La rue Courmont à Lille doit son nom à un industriel du XIXe siècle. Propriétaire d’une usine de coton, ce capitaliste a acheté les taudis d’une rue de Moulins pour y parquer ses ouvriers, immigrés flamands pour la plupart. A l’époque, cette rue mesurait quatre mètres de large et contenait en tout et pour tout trois latrines communes et insalubres. Les bouges comportaient une pièce unique de 4 m² pour une hauteur de deux mètres, avec un grenier en supplément. A peine de quoi y loger improprement deux personnes…
Or, en 1853, les autorités sanitaires ont découvert, au n°6, douze misérables entassés dans une chambre, dont trois sont morts du typhus.
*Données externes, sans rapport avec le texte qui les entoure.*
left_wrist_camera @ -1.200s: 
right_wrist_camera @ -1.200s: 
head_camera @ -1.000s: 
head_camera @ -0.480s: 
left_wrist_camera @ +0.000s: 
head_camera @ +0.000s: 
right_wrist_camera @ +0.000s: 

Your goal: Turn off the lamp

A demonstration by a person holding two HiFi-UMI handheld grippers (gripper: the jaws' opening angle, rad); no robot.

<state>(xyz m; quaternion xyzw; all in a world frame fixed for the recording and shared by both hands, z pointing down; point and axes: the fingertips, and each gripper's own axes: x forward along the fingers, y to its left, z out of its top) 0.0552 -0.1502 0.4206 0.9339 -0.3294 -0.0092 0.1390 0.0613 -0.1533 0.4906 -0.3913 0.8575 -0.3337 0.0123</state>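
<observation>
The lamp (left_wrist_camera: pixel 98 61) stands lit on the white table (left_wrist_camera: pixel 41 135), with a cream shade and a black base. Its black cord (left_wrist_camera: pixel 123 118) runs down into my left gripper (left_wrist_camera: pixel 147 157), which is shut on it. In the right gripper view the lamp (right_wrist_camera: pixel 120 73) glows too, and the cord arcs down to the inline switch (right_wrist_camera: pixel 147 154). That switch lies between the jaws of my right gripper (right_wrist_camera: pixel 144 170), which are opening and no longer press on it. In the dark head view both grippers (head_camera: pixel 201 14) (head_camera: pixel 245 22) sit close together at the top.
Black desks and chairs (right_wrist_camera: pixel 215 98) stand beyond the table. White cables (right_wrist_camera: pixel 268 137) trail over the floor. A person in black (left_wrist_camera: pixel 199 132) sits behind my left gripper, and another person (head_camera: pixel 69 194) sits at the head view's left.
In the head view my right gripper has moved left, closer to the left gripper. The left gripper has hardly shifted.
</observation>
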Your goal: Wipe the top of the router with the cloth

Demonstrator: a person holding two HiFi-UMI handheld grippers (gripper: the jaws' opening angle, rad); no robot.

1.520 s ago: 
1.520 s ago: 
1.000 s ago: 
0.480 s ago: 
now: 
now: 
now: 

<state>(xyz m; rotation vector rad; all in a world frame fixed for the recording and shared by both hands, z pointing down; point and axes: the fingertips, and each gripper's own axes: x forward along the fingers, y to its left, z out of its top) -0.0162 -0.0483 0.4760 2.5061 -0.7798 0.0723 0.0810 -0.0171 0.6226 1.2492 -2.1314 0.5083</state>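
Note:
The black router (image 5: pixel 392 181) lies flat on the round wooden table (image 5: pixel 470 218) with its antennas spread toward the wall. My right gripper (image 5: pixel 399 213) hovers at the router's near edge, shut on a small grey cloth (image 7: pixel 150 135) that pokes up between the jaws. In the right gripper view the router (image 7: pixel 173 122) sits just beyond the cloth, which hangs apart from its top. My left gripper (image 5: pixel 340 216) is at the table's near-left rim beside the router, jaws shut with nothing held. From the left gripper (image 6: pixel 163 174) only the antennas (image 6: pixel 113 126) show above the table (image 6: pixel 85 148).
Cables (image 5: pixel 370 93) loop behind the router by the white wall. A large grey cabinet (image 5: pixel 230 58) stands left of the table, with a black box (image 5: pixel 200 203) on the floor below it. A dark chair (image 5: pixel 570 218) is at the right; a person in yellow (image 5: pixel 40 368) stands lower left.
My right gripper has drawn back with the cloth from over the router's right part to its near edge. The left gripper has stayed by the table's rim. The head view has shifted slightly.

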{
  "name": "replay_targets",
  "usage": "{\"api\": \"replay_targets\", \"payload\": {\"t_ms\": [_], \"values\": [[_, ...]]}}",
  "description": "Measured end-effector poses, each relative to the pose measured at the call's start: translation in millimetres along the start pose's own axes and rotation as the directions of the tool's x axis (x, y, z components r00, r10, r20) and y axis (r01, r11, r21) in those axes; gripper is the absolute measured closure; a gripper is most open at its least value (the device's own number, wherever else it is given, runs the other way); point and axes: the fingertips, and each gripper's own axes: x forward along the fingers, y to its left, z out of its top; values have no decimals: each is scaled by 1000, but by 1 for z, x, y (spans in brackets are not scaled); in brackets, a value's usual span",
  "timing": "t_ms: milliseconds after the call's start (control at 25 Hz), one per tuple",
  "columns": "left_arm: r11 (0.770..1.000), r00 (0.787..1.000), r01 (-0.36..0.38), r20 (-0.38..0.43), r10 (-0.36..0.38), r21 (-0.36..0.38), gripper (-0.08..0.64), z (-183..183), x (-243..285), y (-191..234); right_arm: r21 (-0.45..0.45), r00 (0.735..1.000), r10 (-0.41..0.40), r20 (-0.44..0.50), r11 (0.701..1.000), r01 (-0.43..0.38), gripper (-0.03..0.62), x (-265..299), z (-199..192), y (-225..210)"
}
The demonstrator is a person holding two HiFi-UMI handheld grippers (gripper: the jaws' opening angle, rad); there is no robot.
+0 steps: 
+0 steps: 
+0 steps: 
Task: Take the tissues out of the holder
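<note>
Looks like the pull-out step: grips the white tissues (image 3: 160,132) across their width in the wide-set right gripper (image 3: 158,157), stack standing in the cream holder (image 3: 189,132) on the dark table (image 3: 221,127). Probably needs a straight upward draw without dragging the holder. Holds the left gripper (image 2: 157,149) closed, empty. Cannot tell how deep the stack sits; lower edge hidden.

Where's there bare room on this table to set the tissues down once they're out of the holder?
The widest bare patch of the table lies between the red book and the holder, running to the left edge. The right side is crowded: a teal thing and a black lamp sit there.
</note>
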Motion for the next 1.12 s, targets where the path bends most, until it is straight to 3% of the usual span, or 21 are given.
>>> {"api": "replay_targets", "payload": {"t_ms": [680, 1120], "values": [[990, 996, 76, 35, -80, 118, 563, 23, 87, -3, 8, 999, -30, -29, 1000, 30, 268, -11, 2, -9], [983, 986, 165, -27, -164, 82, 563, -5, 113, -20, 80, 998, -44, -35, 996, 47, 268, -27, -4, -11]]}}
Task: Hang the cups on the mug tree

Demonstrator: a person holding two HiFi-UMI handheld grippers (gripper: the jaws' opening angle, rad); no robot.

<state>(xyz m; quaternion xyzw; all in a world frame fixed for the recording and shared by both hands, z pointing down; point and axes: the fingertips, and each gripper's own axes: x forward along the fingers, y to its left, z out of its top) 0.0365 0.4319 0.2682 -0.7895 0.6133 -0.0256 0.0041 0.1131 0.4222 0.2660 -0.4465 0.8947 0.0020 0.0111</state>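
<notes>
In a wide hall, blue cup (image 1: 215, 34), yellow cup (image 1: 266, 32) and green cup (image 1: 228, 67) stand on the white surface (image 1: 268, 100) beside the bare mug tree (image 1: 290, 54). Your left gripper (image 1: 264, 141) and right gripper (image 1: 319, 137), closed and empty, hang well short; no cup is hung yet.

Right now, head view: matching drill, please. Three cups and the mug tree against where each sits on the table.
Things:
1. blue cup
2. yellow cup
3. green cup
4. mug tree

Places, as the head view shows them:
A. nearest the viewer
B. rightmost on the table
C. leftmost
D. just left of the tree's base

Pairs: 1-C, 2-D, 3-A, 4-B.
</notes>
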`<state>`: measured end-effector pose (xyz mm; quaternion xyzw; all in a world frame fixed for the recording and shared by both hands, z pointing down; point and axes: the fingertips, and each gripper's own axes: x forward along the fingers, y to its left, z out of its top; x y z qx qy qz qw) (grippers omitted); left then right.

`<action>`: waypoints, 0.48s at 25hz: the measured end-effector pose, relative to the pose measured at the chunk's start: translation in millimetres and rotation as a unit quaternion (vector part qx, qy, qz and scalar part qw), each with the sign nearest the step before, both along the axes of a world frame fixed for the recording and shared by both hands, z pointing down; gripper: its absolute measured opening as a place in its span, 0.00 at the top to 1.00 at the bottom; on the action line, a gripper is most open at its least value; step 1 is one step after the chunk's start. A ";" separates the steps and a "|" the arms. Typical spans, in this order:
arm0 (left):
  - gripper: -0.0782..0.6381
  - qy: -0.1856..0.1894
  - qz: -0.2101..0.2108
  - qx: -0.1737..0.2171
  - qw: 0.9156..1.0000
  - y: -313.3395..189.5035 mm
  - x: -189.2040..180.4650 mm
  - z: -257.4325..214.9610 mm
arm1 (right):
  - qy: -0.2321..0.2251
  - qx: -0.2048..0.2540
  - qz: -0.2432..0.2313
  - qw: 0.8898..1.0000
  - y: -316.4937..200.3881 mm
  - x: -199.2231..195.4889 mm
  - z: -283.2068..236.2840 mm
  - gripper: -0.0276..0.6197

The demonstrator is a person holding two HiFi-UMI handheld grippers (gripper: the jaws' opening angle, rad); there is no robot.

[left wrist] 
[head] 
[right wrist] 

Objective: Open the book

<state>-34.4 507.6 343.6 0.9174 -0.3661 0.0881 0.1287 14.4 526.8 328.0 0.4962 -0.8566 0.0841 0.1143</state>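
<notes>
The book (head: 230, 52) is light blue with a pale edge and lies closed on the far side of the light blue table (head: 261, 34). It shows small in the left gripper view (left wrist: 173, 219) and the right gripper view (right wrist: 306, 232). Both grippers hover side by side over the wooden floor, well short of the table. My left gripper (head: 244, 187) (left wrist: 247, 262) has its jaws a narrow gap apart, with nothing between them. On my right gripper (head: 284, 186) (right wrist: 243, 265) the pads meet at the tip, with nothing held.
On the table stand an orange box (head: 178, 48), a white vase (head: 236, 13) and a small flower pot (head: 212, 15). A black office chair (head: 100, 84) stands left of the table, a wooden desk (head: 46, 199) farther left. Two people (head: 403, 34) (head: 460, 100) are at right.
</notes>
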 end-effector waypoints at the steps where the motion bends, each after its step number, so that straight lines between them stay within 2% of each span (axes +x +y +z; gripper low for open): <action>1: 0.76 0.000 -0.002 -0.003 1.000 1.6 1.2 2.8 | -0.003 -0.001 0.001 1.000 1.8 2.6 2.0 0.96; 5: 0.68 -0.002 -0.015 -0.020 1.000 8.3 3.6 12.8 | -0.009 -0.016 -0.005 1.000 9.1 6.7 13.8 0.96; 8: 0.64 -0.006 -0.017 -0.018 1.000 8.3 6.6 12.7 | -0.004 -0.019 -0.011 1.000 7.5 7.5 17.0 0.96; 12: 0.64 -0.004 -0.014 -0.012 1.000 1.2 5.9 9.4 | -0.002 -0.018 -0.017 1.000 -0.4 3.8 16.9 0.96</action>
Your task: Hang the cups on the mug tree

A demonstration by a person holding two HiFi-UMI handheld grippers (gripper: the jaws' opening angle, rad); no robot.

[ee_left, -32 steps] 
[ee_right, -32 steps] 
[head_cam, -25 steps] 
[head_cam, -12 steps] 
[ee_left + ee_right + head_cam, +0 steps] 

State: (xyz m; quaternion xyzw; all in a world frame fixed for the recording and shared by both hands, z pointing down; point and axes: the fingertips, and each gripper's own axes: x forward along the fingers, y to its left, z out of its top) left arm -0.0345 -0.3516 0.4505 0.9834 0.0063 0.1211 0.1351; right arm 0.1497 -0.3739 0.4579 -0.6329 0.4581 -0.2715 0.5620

Le propriétaire a alors subi quelques pressions – très amicales – pour remettre ses bâtiments en état. Mais, en bon exploiteur, il a refusé de faire la moindre réparation. Courmont a été finalement condamné en 1858 à une amende dérisoire… Pis, dix ans plus tard, la ville le dédommageait de 30 000 francs pour faire abattre une rangée de maisons. Grâce à ces deniers publics, la famille Courmont a pu construire son « château » à l’entrée de la rue.
Il y a quelques temps, l’Atelier Populaire d’Urbanisme de Moulins [1] a réalisé une série de fiches sur les lieux à visiter dans le quartier, avec l’« aide » précieuse de la mairie « socialiste ». Des lieux comme l’« hôtel néoclassique » de Courmont où est actuellement installée la mairie de quartier. Le patron nous y est montré comme un mec plutôt « génial », qui a légué à sa mort « une des quinze plus grosses richesses financières de Lille » [2]. Par contre, pas un mot sur l’exploitation impunie des misérables qui a fait la fortune de cette famille… Et ça parle de « devoir de mémoire » [3].